Line by line, return the data exactly as shown.

Start of Provided material

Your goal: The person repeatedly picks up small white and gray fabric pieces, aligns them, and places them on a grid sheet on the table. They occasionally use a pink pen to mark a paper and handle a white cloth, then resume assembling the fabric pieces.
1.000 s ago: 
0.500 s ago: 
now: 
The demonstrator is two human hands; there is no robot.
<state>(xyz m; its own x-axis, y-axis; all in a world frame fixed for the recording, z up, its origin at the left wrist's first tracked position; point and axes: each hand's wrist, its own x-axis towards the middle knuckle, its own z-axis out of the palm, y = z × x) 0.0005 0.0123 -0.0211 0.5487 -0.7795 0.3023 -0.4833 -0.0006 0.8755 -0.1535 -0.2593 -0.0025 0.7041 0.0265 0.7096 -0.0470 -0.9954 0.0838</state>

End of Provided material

Response to the exercise
Your goal: The person repeatedly picks up small white and gray fabric pieces, aligns them, and places them on a grid sheet on the table. They occasionally use a pink pen to mark a paper and handle a white cloth, then resume assembling the fabric pieces.
1.000 s ago: 
0.500 s ago: 
now: 
The demonstrator is two human hands; there is no robot.
<state>(xyz m; its own x-axis, y-axis; all in a world frame fixed for the recording, z up, its origin at the left wrist's first tracked position; point and axes: each hand's wrist, its own x-axis towards the middle knuckle, its own z-axis out of the palm, y = z × x) 0.0005 0.0123 -0.0211 0.5487 -0.7795 0.3023 -0.4833 -0.0006 0.8755 -0.1535 -0.2593 -0.0025 0.7041 0.0265 0.7096 -0.0470 -0.9954 0.0838</state>

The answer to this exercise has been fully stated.